> _TASK DIRECTIONS_
With the material below, print exactly the lines between the line holding "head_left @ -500" and the line holding "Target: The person", inclusive. Add nothing else.

> _DATA EXCERPTS_

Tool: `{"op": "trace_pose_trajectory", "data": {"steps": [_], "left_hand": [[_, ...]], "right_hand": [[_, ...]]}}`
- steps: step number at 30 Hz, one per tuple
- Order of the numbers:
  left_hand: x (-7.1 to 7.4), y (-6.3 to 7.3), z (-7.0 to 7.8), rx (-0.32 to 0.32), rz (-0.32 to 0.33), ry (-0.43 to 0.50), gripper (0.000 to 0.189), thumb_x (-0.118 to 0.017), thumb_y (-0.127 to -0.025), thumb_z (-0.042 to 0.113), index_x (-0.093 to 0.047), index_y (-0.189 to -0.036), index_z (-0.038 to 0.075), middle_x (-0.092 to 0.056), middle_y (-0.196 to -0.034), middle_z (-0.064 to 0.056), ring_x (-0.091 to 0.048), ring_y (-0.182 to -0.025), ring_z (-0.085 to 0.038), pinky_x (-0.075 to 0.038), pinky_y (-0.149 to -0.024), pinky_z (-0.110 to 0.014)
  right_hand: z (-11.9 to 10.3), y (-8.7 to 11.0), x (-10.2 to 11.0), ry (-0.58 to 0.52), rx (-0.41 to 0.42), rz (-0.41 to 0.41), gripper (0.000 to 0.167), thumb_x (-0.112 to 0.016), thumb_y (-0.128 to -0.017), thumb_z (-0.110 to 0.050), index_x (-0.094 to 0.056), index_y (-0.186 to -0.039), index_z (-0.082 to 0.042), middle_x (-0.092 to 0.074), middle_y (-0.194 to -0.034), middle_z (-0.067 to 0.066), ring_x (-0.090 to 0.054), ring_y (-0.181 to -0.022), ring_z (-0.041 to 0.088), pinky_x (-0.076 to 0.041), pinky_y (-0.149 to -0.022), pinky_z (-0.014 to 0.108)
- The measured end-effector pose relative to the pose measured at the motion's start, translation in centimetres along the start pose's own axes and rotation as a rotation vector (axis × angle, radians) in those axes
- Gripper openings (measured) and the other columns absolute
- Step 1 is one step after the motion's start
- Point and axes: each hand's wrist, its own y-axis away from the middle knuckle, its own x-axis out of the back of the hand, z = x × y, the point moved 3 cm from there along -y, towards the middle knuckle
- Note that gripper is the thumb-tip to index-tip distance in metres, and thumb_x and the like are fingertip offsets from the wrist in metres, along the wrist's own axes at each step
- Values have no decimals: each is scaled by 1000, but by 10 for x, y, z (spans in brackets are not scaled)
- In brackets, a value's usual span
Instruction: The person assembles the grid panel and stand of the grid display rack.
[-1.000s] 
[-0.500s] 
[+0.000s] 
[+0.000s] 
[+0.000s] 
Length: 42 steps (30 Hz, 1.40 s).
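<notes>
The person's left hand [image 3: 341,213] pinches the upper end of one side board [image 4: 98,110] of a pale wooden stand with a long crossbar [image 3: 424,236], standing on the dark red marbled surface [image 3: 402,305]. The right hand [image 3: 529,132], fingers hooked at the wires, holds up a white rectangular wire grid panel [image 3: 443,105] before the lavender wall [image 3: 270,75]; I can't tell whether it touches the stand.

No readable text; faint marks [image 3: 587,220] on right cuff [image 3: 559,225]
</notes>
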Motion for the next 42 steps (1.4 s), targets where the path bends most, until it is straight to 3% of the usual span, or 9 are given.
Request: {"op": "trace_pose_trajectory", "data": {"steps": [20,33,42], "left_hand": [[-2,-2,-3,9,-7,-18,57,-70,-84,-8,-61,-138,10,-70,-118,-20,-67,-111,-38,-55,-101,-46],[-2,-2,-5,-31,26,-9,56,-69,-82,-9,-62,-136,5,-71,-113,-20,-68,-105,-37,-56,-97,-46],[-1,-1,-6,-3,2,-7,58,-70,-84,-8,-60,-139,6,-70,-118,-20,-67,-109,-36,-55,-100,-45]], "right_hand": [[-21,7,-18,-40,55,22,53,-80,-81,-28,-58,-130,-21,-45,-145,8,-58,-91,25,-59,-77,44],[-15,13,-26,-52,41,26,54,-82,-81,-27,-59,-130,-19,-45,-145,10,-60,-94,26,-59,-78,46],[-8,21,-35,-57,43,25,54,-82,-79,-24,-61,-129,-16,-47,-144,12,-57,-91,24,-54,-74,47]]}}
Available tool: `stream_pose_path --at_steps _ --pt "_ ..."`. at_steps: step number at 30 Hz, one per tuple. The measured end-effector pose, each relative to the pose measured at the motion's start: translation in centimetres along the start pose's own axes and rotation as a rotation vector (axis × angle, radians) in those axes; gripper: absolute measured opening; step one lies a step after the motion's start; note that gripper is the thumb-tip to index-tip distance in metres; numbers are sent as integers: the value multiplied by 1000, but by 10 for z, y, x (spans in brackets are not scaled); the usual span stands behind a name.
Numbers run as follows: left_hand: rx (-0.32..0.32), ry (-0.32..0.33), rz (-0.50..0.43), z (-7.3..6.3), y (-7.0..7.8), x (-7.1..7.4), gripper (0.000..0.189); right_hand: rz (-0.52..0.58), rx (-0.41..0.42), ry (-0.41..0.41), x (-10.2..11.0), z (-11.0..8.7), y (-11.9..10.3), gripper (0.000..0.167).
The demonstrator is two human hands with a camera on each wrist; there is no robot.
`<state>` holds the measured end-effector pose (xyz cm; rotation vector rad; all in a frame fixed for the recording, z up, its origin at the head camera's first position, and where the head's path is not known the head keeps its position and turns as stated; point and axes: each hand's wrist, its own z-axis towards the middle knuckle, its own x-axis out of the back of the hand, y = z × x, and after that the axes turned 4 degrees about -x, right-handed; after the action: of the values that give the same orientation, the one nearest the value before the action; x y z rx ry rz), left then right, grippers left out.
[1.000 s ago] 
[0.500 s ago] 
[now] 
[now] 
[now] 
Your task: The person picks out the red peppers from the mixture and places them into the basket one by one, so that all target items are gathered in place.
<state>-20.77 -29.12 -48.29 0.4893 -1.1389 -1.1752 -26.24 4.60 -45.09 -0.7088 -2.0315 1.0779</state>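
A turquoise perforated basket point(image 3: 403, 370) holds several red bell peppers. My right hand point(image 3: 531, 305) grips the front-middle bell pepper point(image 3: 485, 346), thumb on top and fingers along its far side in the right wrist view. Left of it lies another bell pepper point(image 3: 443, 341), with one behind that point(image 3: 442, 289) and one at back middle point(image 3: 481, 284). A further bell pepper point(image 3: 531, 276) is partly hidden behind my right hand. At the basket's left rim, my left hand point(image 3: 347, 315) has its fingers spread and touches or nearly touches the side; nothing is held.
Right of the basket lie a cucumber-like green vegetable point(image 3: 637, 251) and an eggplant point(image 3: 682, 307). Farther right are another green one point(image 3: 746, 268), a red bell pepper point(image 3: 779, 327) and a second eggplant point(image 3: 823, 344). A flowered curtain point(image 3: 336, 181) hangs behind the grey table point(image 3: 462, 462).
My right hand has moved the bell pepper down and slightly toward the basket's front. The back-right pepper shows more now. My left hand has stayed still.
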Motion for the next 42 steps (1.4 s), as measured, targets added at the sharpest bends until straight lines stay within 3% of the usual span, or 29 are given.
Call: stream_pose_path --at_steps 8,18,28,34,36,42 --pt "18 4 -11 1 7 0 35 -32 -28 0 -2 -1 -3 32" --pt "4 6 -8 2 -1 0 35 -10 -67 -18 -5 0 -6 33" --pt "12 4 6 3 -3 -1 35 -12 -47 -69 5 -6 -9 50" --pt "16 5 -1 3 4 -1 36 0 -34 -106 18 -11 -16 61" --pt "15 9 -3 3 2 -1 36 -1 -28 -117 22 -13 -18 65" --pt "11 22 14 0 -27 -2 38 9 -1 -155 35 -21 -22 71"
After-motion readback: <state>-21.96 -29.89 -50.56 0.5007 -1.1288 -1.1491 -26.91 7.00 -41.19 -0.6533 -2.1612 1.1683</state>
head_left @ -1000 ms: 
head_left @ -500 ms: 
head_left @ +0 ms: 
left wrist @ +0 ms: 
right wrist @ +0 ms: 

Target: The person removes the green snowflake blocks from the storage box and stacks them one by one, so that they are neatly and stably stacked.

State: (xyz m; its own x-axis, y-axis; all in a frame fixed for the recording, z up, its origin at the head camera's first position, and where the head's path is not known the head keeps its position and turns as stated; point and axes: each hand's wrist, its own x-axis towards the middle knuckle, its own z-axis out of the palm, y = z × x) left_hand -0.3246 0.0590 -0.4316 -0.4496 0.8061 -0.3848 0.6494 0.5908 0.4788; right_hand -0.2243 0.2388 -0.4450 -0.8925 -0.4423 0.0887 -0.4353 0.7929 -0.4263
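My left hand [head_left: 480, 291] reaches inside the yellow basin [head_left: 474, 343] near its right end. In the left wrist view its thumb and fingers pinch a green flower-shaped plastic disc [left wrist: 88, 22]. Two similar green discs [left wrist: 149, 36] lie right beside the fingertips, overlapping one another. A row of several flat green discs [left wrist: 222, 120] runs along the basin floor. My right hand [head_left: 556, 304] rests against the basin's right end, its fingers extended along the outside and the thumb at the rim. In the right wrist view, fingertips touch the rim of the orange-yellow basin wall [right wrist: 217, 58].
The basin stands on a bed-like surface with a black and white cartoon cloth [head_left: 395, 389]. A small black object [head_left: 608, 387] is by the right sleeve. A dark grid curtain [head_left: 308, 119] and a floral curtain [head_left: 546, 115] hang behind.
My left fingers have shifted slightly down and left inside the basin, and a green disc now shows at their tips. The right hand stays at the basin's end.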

> _SOLUTION FOR THIS PROBLEM_
head_left @ -500 ms: 
head_left @ +0 ms: 
left wrist @ +0 ms: 
right wrist @ +0 ms: 

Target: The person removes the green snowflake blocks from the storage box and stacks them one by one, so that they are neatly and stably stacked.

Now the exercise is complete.